Problem details: Pictures should be left out when the listing below is repeated word for word.

★ ★ ★ ★

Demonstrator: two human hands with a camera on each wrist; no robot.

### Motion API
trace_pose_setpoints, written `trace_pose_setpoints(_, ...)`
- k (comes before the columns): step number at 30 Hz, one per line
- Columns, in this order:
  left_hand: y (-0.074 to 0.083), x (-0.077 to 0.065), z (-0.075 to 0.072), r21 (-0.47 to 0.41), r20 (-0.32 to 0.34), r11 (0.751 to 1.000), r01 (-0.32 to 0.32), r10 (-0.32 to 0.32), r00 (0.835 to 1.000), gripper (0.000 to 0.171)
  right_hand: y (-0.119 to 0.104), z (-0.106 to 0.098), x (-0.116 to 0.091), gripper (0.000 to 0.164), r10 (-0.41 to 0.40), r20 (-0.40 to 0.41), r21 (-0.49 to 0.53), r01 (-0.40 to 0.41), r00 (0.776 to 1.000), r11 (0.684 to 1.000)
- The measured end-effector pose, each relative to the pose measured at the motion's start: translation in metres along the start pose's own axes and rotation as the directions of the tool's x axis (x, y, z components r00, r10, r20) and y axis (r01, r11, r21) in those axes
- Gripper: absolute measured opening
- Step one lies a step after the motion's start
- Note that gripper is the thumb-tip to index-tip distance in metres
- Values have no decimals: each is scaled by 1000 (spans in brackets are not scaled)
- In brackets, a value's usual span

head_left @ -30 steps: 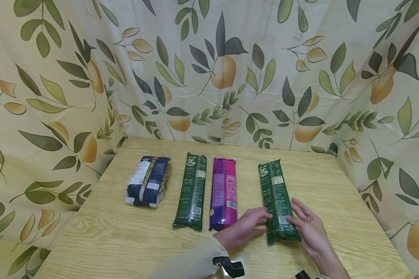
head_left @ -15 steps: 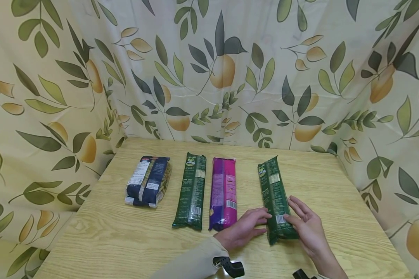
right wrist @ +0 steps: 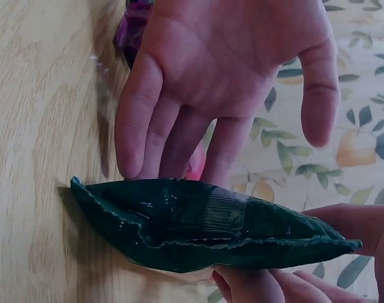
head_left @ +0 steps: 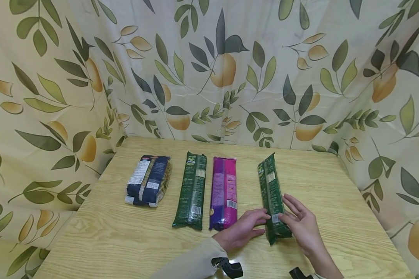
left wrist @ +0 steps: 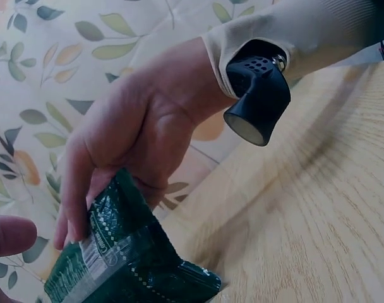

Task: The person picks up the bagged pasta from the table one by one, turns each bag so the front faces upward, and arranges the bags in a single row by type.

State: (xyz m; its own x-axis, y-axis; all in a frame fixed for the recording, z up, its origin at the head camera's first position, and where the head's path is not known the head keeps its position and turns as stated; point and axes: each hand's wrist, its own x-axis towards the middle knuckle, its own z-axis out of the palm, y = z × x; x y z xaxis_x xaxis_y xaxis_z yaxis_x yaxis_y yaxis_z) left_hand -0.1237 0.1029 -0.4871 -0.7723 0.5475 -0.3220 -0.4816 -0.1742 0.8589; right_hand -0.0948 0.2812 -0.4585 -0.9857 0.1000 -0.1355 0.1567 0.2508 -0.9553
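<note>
A green spaghetti pack (head_left: 273, 193) stands tipped on its left long edge at the right of the table, its right side raised. My right hand (head_left: 302, 224) pinches that raised side near the front end; in the right wrist view the thumb (right wrist: 353, 221) is over one face and the fingers (right wrist: 261, 284) are behind the other. My left hand (head_left: 244, 228) reaches in from the other side, its loosely bent fingers touching the pack's left edge low down. In the left wrist view the crimped front end of the pack is near the table.
Left of my hands lie a pink and purple pack (head_left: 224, 193), another green spaghetti pack (head_left: 191, 190) and a dark blue pasta bag (head_left: 148, 180). The pink and purple one is close by my left hand. A leaf-patterned curtain (head_left: 209, 77) surrounds the wooden table (head_left: 101, 240).
The green pack has turned up from lying nearly flat onto its left edge. My right hand has moved left with its raised side, while the left hand has stayed about where it was.
</note>
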Motion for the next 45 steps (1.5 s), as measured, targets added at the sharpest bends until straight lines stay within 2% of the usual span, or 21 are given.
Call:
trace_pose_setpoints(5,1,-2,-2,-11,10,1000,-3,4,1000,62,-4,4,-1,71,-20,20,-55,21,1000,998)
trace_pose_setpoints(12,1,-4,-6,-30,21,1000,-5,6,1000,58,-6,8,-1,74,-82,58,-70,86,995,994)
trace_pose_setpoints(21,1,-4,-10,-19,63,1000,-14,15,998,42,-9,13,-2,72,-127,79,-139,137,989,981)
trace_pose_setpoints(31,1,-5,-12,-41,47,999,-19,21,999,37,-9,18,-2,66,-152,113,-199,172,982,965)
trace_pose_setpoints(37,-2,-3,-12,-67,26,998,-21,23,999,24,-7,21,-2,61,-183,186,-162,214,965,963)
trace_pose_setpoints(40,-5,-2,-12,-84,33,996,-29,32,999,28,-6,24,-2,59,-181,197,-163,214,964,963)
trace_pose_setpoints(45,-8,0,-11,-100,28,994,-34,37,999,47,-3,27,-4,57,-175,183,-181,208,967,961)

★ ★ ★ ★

Answer section:
Demonstrator: two human hands with a camera on each wrist; no robot.

### Motion API
trace_pose_setpoints, written `trace_pose_setpoints(_, ...)`
- k (comes before the columns): step number at 30 Hz, one per line
- Columns, in this order:
  left_hand: y (-0.074 to 0.083), x (-0.077 to 0.065), z (-0.075 to 0.072), r21 (-0.47 to 0.41), r20 (-0.32 to 0.34), r11 (0.751 to 1.000), r01 (-0.32 to 0.32), r10 (-0.32 to 0.32), r00 (0.835 to 1.000), gripper (0.000 to 0.171)
  right_hand: y (-0.119 to 0.104), z (-0.106 to 0.098), x (-0.116 to 0.091), gripper (0.000 to 0.164), r10 (-0.41 to 0.40), r20 (-0.40 to 0.41), r21 (-0.49 to 0.53), r01 (-0.40 to 0.41), r00 (0.776 to 1.000), r11 (0.684 to 1.000)
- The measured end-effector pose, each relative to the pose measured at the motion's start: translation in metres along the start pose's own axes and rotation as the directions of the tool's x axis (x, y, z components r00, r10, r20) and y axis (r01, r11, r21) in those axes
- Gripper: absolute measured opening
- Step one lies a step after the motion's start
- Note that gripper is the thumb-tip to index-tip distance in metres
- Values have no decimals: each is scaled by 1000 (spans in brackets are not scaled)
- In brackets, a value's usual span

head_left @ -30 steps: 
head_left @ -15 steps: 
right wrist @ +0 steps: 
head_left @ +0 steps: 
left wrist @ +0 steps: 

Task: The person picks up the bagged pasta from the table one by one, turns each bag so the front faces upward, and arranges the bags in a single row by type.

State: (xyz m; its own x-axis, y-axis; all in a frame fixed for the recording, z up, its origin at the head camera's first position, and where the head's path is not known the head keeps its position and turns as stated; point and axes: each hand's wrist, its own x-axis towards the middle knuckle, its own z-axis out of the palm, y = z × x; x y z xaxis_x xaxis_y xaxis_z yaxis_x yaxis_y yaxis_z) left_hand -0.1237 0.1029 -0.4871 -0.7723 0.5475 -0.3220 -0.4816 -0.1742 0.8589; right_hand -0.0948 0.2812 -0.4585 -0.9857 0.1000 -0.1355 0.1567 0.2508 -0.9553
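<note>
A green spaghetti pack (head_left: 273, 193) stands tipped on its left long edge at the right of the table, its right side raised. My right hand (head_left: 302, 224) pinches that raised side near the front end; in the right wrist view the thumb (right wrist: 353, 221) is over one face and the fingers (right wrist: 261, 284) are behind the other. My left hand (head_left: 244, 228) reaches in from the other side, its loosely bent fingers touching the pack's left edge low down. In the left wrist view the crimped front end of the pack is near the table.
Left of my hands lie a pink and purple pack (head_left: 224, 193), another green spaghetti pack (head_left: 191, 190) and a dark blue pasta bag (head_left: 148, 180). The pink and purple one is close by my left hand. A leaf-patterned curtain (head_left: 209, 77) surrounds the wooden table (head_left: 101, 240).
The green pack has turned up from lying nearly flat onto its left edge. My right hand has moved left with its raised side, while the left hand has stayed about where it was.
</note>
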Motion for the next 45 steps (1.5 s), as measured, targets added at the sharpest bends until straight lines stay within 2% of the usual span, or 21 are given.
Call:
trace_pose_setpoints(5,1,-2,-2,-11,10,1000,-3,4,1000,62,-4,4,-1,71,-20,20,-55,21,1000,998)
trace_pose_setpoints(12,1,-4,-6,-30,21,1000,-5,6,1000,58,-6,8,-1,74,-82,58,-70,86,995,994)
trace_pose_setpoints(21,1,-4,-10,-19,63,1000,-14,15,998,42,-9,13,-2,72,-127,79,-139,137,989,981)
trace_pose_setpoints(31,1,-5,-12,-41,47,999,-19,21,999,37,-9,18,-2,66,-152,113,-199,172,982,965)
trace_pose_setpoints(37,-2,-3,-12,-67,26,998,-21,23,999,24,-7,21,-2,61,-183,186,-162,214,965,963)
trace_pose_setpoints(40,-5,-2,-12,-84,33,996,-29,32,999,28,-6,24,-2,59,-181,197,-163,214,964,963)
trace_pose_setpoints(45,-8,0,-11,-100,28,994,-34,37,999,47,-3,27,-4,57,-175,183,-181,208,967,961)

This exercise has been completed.